- Aim of the task -
Beginning with the first line of the data below, set down each line exactly through the line that contains "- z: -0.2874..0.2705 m".

+-------+

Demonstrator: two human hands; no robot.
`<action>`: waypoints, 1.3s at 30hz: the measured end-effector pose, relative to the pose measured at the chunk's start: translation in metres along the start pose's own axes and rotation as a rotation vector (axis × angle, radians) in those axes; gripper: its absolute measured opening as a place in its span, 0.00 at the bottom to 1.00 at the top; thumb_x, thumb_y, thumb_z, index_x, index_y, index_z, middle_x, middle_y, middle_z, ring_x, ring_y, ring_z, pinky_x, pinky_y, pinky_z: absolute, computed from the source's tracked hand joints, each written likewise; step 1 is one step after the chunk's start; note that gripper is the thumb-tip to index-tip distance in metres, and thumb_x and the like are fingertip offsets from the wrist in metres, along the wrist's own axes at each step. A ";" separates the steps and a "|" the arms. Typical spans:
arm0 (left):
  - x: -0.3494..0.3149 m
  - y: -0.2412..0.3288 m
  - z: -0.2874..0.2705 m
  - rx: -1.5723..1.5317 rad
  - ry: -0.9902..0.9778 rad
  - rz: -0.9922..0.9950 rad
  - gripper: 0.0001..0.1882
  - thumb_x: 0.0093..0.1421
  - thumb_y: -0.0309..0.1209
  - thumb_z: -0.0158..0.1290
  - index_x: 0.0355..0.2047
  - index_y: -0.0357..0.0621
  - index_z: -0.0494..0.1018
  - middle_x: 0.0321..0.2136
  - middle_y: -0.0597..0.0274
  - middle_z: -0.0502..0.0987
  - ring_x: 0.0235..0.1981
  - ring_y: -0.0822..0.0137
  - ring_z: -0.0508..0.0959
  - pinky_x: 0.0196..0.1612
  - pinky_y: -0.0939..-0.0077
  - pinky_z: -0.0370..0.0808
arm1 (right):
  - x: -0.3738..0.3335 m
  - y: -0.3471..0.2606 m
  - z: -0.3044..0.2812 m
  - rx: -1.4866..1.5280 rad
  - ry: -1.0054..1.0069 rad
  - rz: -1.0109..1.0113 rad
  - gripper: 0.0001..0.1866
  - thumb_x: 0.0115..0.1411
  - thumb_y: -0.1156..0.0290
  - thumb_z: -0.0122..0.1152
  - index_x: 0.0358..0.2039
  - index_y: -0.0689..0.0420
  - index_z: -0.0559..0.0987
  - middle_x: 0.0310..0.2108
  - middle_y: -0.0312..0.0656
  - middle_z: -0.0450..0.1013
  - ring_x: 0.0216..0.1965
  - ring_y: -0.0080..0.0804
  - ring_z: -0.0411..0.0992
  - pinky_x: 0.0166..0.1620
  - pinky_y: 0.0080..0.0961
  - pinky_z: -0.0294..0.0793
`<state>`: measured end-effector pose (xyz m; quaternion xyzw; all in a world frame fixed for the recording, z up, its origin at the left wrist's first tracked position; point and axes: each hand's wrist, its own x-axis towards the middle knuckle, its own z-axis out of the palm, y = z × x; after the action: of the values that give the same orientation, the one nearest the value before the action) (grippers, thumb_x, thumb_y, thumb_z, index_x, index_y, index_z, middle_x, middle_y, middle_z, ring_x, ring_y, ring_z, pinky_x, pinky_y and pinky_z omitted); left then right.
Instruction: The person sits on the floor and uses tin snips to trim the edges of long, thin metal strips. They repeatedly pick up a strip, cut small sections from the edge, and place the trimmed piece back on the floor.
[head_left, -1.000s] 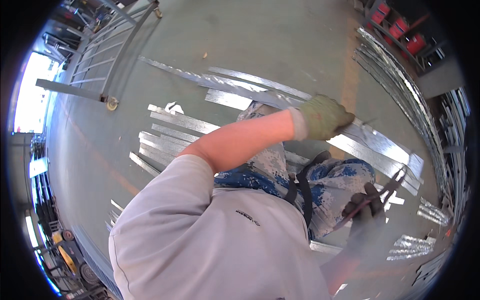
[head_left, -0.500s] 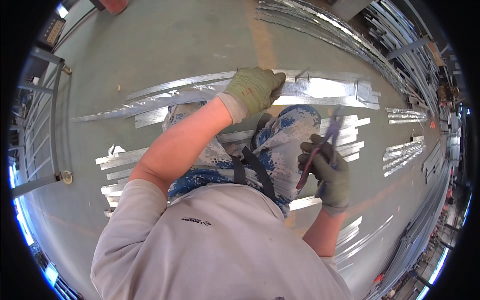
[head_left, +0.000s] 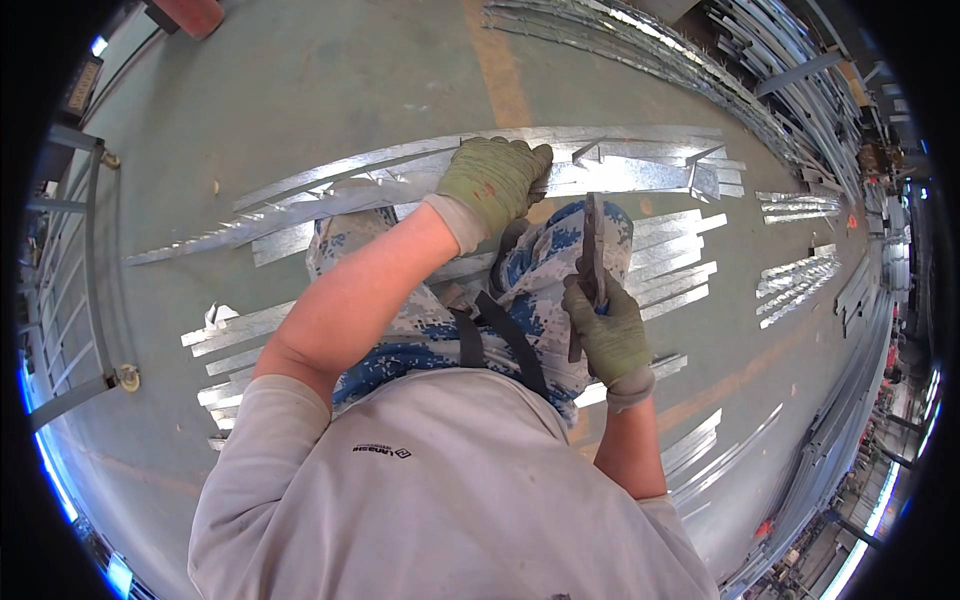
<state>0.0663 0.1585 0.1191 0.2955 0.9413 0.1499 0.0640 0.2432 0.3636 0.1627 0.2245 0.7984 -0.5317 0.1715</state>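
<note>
Seen from above, a person crouches over a grey-green concrete floor. Their pale shirt and blue-patterned trousers fill the lower middle and hide the feet and much of the floor under them. The left hand, in a green glove, presses flat, fingers spread wide, on a long shiny metal strip lying across the floor in front of the knees; the strip's middle is hidden beneath the glove. The right hand, also gloved, is closed around a dark hand tool held upright above the right knee; its lower end disappears into the fist, and its exact kind is hard to make out. More cut strips lie in rows to the left and right, some partly covered by the legs. An orange painted line runs up the floor. A grey metal railing stands at the left edge, bent by the lens. Long metal profiles are stacked along the upper right, blurred toward the rim.
</note>
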 end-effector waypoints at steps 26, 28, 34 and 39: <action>0.002 -0.006 0.010 -0.131 -0.109 0.072 0.27 0.78 0.55 0.55 0.55 0.41 0.78 0.44 0.46 0.87 0.49 0.42 0.88 0.52 0.44 0.81 | 0.011 -0.001 0.014 0.108 -0.045 0.162 0.39 0.67 0.60 0.75 0.75 0.64 0.75 0.39 0.38 0.78 0.32 0.24 0.76 0.33 0.26 0.79; 0.003 -0.005 0.014 -0.116 -0.112 0.063 0.26 0.78 0.54 0.55 0.54 0.42 0.78 0.43 0.46 0.87 0.48 0.42 0.88 0.52 0.43 0.81 | 0.013 0.003 0.020 0.088 -0.027 0.166 0.39 0.67 0.60 0.75 0.74 0.64 0.75 0.39 0.38 0.78 0.32 0.25 0.76 0.33 0.27 0.79; 0.006 -0.003 0.018 -0.091 -0.099 0.059 0.26 0.78 0.54 0.55 0.56 0.42 0.78 0.44 0.47 0.88 0.49 0.44 0.88 0.53 0.44 0.82 | 0.019 0.013 0.028 0.085 0.011 0.153 0.37 0.68 0.60 0.75 0.72 0.64 0.75 0.37 0.38 0.78 0.29 0.27 0.76 0.31 0.28 0.78; 0.013 -0.007 0.026 -0.104 -0.121 0.056 0.28 0.78 0.54 0.55 0.59 0.41 0.78 0.44 0.47 0.89 0.49 0.44 0.89 0.54 0.45 0.82 | 0.022 -0.003 0.027 0.091 -0.015 0.189 0.35 0.68 0.60 0.73 0.71 0.63 0.77 0.37 0.40 0.79 0.28 0.27 0.76 0.31 0.29 0.78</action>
<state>0.0575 0.1665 0.0917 0.3267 0.9180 0.1822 0.1320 0.2241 0.3414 0.1442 0.3025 0.7473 -0.5506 0.2165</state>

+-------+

- Response -
Demonstrator: two human hands; no robot.
`<action>`: waypoints, 1.3s at 30hz: the measured end-effector pose, relative to the pose measured at the chunk's start: translation in metres along the start pose's own axes and rotation as a rotation vector (axis × angle, radians) in those axes; gripper: its absolute measured opening as a place in its span, 0.00 at the bottom to 1.00 at the top; thumb_x, thumb_y, thumb_z, index_x, index_y, index_z, middle_x, middle_y, middle_z, ring_x, ring_y, ring_z, pinky_x, pinky_y, pinky_z: absolute, computed from the source's tracked hand joints, each written likewise; step 1 is one step after the chunk's start; note that gripper is the thumb-tip to index-tip distance in metres, and thumb_x and the like are fingertip offsets from the wrist in metres, along the wrist's own axes at each step. A ";" separates the steps and a "|" the arms. Typical spans:
arm0 (left):
  - x: -0.3494..0.3149 m
  - y: -0.2412..0.3288 m
  - z: -0.2874..0.2705 m

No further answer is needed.